● **Exercise requirements**: Each line below should be repeated exactly, but no picture should be carried over.

Information shown Start Marker

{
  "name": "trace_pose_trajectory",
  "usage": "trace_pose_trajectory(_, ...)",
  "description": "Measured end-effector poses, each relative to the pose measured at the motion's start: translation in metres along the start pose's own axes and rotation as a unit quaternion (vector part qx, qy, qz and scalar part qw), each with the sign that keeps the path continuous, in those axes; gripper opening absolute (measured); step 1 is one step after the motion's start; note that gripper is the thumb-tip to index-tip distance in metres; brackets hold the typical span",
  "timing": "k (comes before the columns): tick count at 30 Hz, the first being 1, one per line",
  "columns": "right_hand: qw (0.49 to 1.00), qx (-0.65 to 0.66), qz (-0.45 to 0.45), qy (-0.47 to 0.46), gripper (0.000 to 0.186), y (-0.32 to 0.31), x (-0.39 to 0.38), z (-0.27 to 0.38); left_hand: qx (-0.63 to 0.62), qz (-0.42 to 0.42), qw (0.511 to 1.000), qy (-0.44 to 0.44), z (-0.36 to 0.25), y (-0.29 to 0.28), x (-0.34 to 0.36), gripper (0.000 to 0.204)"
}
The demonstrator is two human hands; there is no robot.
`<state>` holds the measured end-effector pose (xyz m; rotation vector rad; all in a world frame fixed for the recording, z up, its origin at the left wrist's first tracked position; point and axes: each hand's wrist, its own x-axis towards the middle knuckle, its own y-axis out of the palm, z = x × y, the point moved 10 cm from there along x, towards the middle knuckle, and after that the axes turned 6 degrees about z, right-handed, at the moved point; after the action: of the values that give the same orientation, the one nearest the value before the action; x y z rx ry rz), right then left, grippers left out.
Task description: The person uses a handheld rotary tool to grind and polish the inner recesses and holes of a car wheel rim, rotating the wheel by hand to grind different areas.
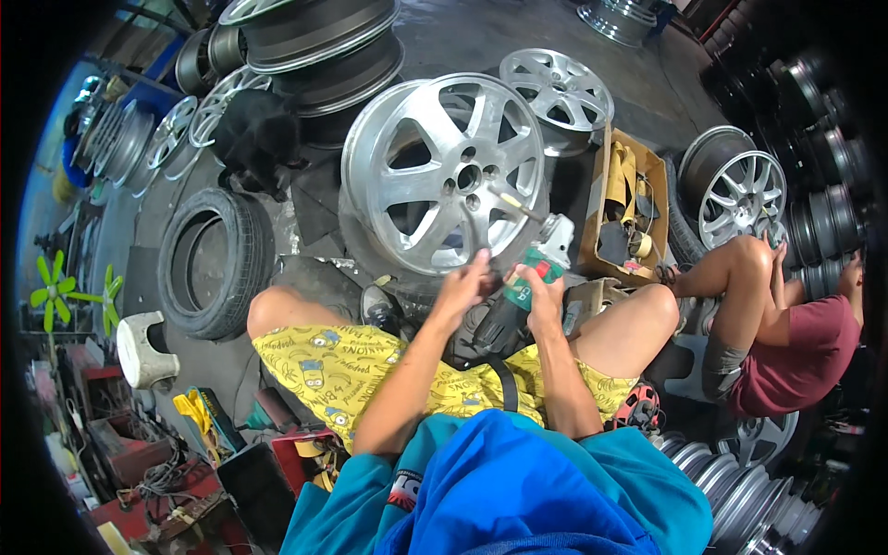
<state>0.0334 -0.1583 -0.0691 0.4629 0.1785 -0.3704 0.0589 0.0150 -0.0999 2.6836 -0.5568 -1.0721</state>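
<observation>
My right hand (pixel 541 294) is wrapped round the body of a green and black angle grinder (pixel 507 314). From the grinder's silver head a thin rod with a pale, blurred tip (pixel 516 205) points up and left, in front of a wheel rim. To the left of the grinder is my left hand (pixel 465 289), raised, its fingers stretched upward and slightly smeared, with nothing visible in it. The silver alloy wheel rim (pixel 446 168) stands tilted before me, face toward me, its lower edge just beyond my hands. My knees spread either side of it.
A loose tyre (pixel 217 264) lies left, near a white plastic stool (pixel 146 350). A cardboard box (pixel 634 203) with abrasive belts stands right of the rim. A black dog (pixel 254 139) is at far left. A co-worker in a maroon shirt (pixel 797 356) sits at right by another rim (pixel 740 199).
</observation>
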Motion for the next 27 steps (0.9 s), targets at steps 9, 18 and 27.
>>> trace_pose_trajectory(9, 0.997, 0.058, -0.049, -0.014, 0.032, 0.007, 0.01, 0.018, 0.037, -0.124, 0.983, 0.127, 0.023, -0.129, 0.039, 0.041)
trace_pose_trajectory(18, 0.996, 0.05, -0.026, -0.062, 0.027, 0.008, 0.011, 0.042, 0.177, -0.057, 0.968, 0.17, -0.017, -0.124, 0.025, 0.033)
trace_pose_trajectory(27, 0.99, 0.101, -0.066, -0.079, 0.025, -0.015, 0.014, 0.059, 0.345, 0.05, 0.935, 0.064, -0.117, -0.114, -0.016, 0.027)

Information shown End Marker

● **Task answer**:
{
  "name": "trace_pose_trajectory",
  "usage": "trace_pose_trajectory(_, ...)",
  "description": "Measured end-effector poses, each relative to the pose measured at the motion's start: translation in metres along the start pose's own axes and rotation as a unit quaternion (vector part qx, qy, qz and scalar part qw), each with the sign that keeps the path continuous, in those axes; gripper opening absolute (measured); step 1 is one step after the motion's start; note that gripper is the thumb-tip to index-tip distance in metres; brackets hold the typical span",
  "timing": "k (comes before the columns): tick count at 30 Hz, the first being 1, one per line",
  "columns": "right_hand: qw (0.49 to 1.00), qx (-0.65 to 0.66), qz (-0.45 to 0.45), qy (-0.47 to 0.46), gripper (0.000 to 0.186), y (-0.32 to 0.31), x (-0.39 to 0.38), z (-0.27 to 0.38); left_hand: qx (-0.63 to 0.62), qz (-0.42 to 0.42), qw (0.511 to 1.000), qy (-0.44 to 0.44), z (-0.36 to 0.25), y (-0.29 to 0.28), x (-0.34 to 0.36), gripper (0.000 to 0.204)"
}
The demonstrator is two human hands; there is no robot.
`<state>` holds the measured end-effector pose (xyz m; rotation vector rad; all in a world frame fixed for the recording, z up, its origin at the left wrist's first tracked position; point and axes: each hand's wrist, its own x-axis towards the middle knuckle, its own y-axis out of the palm, z = x × y, the point moved 10 cm from there along x, towards the middle knuckle, and after that the axes turned 6 degrees about z, right-handed, at the moved point; after the action: of the values that give the same orientation, the one nearest the value before the action; x y z rx ry rz), right then left, grippers left out.
Task description: The person uses a handheld rotary tool to grind and polish the inner recesses and holes of a car wheel rim, rotating the wheel by hand to grind different areas.
<state>0.0334 -0.1583 -0.0691 0.4629 0.1785 -0.3704 0.0589 0.0150 -0.0999 2.6836 -0.5568 -1.0721</state>
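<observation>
My right hand (pixel 541 294) is wrapped round the body of a green and black angle grinder (pixel 507 314). From the grinder's silver head a thin rod with a pale, blurred tip (pixel 516 205) points up and left, in front of a wheel rim. To the left of the grinder is my left hand (pixel 465 289), raised, its fingers stretched upward and slightly smeared, with nothing visible in it. The silver alloy wheel rim (pixel 446 168) stands tilted before me, face toward me, its lower edge just beyond my hands. My knees spread either side of it.
A loose tyre (pixel 217 264) lies left, near a white plastic stool (pixel 146 350). A cardboard box (pixel 634 203) with abrasive belts stands right of the rim. A black dog (pixel 254 139) is at far left. A co-worker in a maroon shirt (pixel 797 356) sits at right by another rim (pixel 740 199).
</observation>
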Motion for the next 27 steps (0.9 s), targets at steps 9, 18 and 27.
>>> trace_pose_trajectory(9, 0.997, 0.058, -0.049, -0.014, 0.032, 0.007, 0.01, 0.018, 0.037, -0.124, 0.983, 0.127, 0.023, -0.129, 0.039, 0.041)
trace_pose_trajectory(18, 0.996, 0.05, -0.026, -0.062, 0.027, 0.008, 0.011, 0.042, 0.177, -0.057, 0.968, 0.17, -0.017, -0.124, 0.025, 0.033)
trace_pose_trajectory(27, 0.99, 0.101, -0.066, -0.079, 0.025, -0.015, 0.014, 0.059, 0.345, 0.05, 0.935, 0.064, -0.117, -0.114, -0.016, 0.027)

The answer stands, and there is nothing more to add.